* _EXERCISE DESCRIPTION_:
Restate the full listing word for word; images stay out of it.

—————

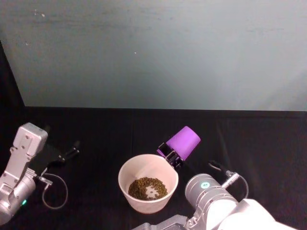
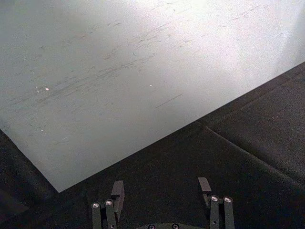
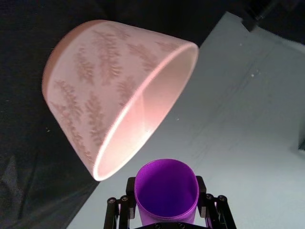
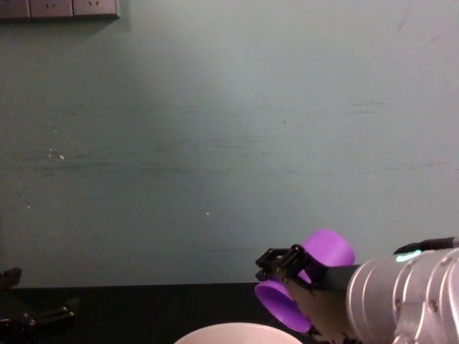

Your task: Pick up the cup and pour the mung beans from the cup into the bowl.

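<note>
Purple cup; pink bowl (leaf-patterned).

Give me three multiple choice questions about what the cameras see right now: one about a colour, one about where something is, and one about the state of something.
1. What colour is the cup?
A green
B purple
C white

2. Where do the mung beans lie?
A in the bowl
B in the cup
C half in each

3. How does the cup stand?
A upright inside the bowl
B upside down inside the bowl
C tilted in the right hand, mouth toward the bowl

Answers:
1 B: the head, chest and right wrist views all show it bright purple.
2 A: the head view shows the beans piled in the bowl's bottom, and the right wrist view shows a bare cup interior.
3 C: the head and chest views show the hand's fingers clamped on the slanted cup beside the bowl's rim.
</note>
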Robot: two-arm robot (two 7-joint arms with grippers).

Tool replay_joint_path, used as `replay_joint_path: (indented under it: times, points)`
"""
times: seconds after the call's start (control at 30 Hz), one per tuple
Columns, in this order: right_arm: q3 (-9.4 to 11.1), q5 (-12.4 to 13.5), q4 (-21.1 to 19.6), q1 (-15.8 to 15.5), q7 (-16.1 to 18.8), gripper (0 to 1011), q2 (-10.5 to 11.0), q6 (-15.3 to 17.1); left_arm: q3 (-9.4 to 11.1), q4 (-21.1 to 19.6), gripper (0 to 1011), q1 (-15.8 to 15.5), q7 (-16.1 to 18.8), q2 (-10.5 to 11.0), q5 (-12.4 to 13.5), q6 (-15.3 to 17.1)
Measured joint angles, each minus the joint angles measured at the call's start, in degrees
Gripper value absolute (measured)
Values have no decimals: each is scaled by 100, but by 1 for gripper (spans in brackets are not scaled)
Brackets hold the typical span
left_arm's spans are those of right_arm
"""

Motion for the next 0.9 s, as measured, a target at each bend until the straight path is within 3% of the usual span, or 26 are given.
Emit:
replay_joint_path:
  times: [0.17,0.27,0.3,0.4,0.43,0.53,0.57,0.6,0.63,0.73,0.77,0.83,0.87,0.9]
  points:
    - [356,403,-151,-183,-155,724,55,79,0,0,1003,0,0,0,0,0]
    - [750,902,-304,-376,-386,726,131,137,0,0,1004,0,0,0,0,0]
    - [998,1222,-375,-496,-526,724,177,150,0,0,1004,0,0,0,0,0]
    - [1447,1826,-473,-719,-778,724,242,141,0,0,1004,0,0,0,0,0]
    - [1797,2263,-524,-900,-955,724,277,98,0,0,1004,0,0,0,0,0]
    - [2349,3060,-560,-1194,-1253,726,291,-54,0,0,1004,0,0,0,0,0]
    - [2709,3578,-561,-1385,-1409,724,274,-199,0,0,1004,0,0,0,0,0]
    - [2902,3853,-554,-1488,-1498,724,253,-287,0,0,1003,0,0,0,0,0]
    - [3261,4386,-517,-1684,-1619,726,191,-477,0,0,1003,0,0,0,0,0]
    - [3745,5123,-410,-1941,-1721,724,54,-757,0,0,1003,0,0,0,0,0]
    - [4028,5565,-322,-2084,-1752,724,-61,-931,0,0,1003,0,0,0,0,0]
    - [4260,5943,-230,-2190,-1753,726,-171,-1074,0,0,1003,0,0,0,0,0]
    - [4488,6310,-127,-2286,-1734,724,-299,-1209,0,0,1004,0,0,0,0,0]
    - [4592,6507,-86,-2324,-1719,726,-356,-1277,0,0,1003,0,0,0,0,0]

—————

* _RESULT OF THIS TASK_:
Your task: Pick up the cup and pour the mung beans from the cup into the bowl.

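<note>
Purple cup; pink bowl (leaf-patterned).

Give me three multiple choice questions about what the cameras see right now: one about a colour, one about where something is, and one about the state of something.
1. What colour is the cup?
A green
B purple
C white

2. Where do the mung beans lie?
A in the bowl
B in the cup
C half in each

3. How does the cup stand?
A upright inside the bowl
B upside down inside the bowl
C tilted in the right hand, mouth toward the bowl

Answers:
1 B: the head, chest and right wrist views all show it bright purple.
2 A: the head view shows the beans piled in the bowl's bottom, and the right wrist view shows a bare cup interior.
3 C: the head and chest views show the hand's fingers clamped on the slanted cup beside the bowl's rim.
</note>
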Robot: two-arm robot (two 7-joint arms with grippers).

Tool replay_joint_path, used as `replay_joint_path: (indented under it: times, points)`
"""
times: seconds after the call's start (control at 30 Hz), one per tuple
Columns, in this order: right_arm: q3 (-9.4 to 11.1), q5 (-12.4 to 13.5), q4 (-21.1 to 19.6), q1 (-15.8 to 15.5), q7 (-16.1 to 18.8), gripper (0 to 1011), q2 (-10.5 to 11.0), q6 (-15.3 to 17.1); left_arm: q3 (-9.4 to 11.1), q4 (-21.1 to 19.6), gripper (0 to 1011), q1 (-15.8 to 15.5), q7 (-16.1 to 18.8), q2 (-10.5 to 11.0), q5 (-12.4 to 13.5), q6 (-15.3 to 17.1)
Measured joint angles, each minus the joint angles measured at the call's start, in degrees
Gripper value absolute (measured)
Values have no decimals: each is scaled by 100, but by 1 for gripper (spans in brackets are not scaled)
Brackets hold the typical span
left_arm's spans are those of right_arm
"""

Motion for the next 0.9 s, as measured, a target at each bend until the straight path is within 3% of the usual span, or 26 are given.
Emit:
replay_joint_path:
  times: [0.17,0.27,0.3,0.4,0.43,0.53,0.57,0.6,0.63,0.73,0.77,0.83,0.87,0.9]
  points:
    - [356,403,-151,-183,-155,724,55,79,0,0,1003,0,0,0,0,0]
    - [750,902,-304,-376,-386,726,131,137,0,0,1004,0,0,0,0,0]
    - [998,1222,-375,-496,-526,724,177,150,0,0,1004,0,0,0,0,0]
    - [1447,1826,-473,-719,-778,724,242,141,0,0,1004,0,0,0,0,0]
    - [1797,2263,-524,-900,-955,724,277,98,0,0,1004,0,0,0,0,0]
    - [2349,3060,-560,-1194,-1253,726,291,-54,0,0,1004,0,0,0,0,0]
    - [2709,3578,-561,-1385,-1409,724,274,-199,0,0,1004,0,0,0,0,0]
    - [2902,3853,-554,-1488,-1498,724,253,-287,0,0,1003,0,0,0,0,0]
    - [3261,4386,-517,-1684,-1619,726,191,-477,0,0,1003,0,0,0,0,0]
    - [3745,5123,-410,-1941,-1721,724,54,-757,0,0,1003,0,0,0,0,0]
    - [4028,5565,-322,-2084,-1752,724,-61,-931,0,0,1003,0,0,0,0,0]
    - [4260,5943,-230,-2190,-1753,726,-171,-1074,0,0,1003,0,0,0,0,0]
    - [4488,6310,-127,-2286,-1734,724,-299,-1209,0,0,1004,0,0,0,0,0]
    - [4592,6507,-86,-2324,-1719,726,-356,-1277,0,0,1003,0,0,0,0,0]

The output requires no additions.